The Oxidative Stress Mediated Toxicity and Immunotoxic Effect of Copper Oxide Nanoparticles on Spleen of Adult Albino Rats

Abstract

The escalated use of copper oxide nanoparticles (CuO NPs) in various fields increased risk of human and environmental exposure. Spleen accounts for a crucial role in both innate and adaptive immunity and represents a potential target for nanoparticles toxicity. The aim of this study was to investigate the immunotoxic effect of sub-acute oral exposure to CuO NPs on spleen of adult male albino rats. Thirty rats were divided into two main groups. Group (I) control which was subdivided into two groups (10 rats each): (IA) negative control and (IB) positive control (received deionized water). Group II received CuO NPs (125 mg/kg). Animals were orally gavaged with treatments on a daily base for 28 days. At the end of experiment, blood samples were used to assess number of red blood corpuscles (RBCs), hemoglobin (Hb%), platelets (PLT), white blood cells count (WBCs), and differential leucocyte count (neutrophils, monocytes, and lymphocytes). Serum samples were analyzed for total IgG and IgM levels. Thereafter, spleens were resected to assess levels of malondialdehyde (MDA), superoxide dismutase (SOD), tumor necrosis factor-alpha (TNF- α), and interleukin-4 (IL-4). Number of T-Lymphocyte subpopulation (CD4+, CD8+ and CD19+) and histopathology (H&E) were also determined.
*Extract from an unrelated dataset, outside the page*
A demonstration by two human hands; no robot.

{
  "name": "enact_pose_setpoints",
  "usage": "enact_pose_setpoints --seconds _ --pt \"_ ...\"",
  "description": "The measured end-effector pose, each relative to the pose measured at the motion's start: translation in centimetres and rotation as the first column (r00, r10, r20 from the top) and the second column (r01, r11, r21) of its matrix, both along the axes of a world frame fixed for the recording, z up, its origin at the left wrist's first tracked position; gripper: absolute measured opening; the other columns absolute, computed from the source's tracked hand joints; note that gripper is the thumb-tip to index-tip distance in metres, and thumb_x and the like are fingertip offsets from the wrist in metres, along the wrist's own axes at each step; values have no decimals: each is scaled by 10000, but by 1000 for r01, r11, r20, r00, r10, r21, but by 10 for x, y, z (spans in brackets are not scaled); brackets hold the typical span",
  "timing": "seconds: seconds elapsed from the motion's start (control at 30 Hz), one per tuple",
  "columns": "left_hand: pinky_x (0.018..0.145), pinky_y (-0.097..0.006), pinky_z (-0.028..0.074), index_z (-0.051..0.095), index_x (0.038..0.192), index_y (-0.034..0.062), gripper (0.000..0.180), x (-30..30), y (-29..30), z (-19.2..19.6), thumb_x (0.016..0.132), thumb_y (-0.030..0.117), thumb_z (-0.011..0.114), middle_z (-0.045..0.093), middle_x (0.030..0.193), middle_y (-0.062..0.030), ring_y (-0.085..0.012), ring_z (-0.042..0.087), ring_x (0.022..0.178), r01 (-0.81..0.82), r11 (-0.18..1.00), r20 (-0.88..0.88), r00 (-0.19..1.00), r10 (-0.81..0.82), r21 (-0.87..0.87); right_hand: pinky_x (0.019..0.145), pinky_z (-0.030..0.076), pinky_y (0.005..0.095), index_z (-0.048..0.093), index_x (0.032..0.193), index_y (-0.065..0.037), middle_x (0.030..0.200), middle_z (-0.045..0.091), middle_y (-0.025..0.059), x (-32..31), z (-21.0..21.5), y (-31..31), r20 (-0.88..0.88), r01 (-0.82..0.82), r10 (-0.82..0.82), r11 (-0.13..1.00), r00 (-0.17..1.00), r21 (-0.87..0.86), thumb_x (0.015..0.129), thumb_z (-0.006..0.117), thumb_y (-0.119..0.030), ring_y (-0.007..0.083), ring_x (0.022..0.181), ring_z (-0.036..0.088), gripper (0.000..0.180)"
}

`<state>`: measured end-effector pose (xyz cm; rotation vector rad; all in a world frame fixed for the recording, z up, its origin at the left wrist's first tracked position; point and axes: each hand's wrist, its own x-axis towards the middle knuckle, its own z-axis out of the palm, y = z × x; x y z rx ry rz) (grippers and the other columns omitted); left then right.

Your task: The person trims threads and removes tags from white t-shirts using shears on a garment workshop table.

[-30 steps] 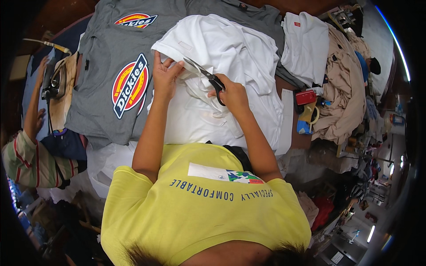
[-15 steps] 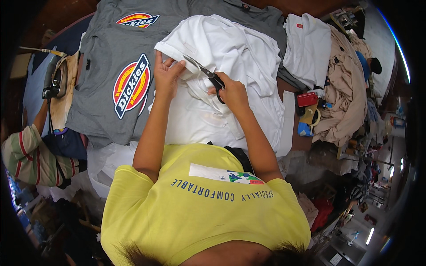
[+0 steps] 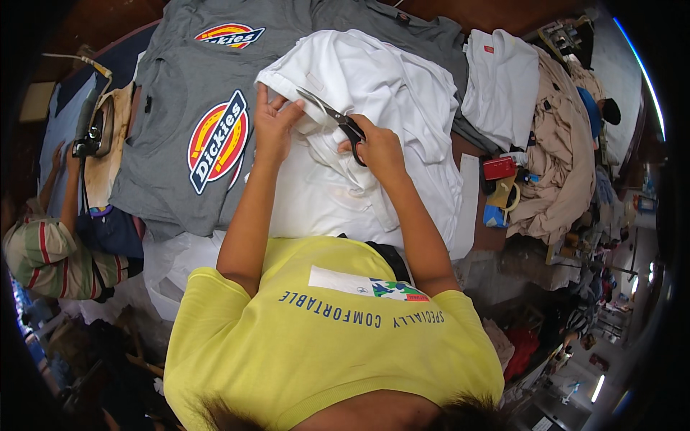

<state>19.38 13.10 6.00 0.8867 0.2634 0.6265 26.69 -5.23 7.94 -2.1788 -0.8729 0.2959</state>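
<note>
A white T-shirt [image 3: 388,86] lies bunched on the work table in front of me. My right hand [image 3: 379,147] grips black-handled scissors [image 3: 332,116], whose blades point up-left onto the white cloth. My left hand [image 3: 273,123] presses down and pinches the shirt's folded edge just left of the blades. Both forearms reach up from my yellow shirt at the bottom of the view.
Grey T-shirts with a round red-and-yellow print [image 3: 215,140] lie left and behind. An iron [image 3: 93,126] rests at far left, near another person's arm in a striped sleeve [image 3: 43,251]. White and beige garments [image 3: 553,144] pile up right, with a red box [image 3: 499,168] and tape.
The scissors and my right hand have shifted slightly along the white cloth. My left hand keeps holding the shirt's edge. The person at left has moved their arm toward the iron.
</note>
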Motion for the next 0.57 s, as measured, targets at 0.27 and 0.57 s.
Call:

Results of the present study revealed that CuO NPs significantly decreased RBCs, Hb%, PLT, WBCs and lymphocytes% and significantly increased neutrophils% and monocytes%. Also, a significant reduction in total IgG and IgM in serum was detected. Furthermore, spleens of CuO NPs treated group demonstrated significant elevation in MDA, TNF- α., and CD8+. Meanwhile, SOD, IL4, CD4+, CD19+ and CD4+ /CD8+ ratio were significantly decreased. Structural damage was indicated by reduced number and cellularity of lymphoid follicles, as well as, congestion of red pulps. It can be concluded that the immune function of spleen was intoxicated by CuO NPs mostly due to oxidative stress mechanism and inflammation.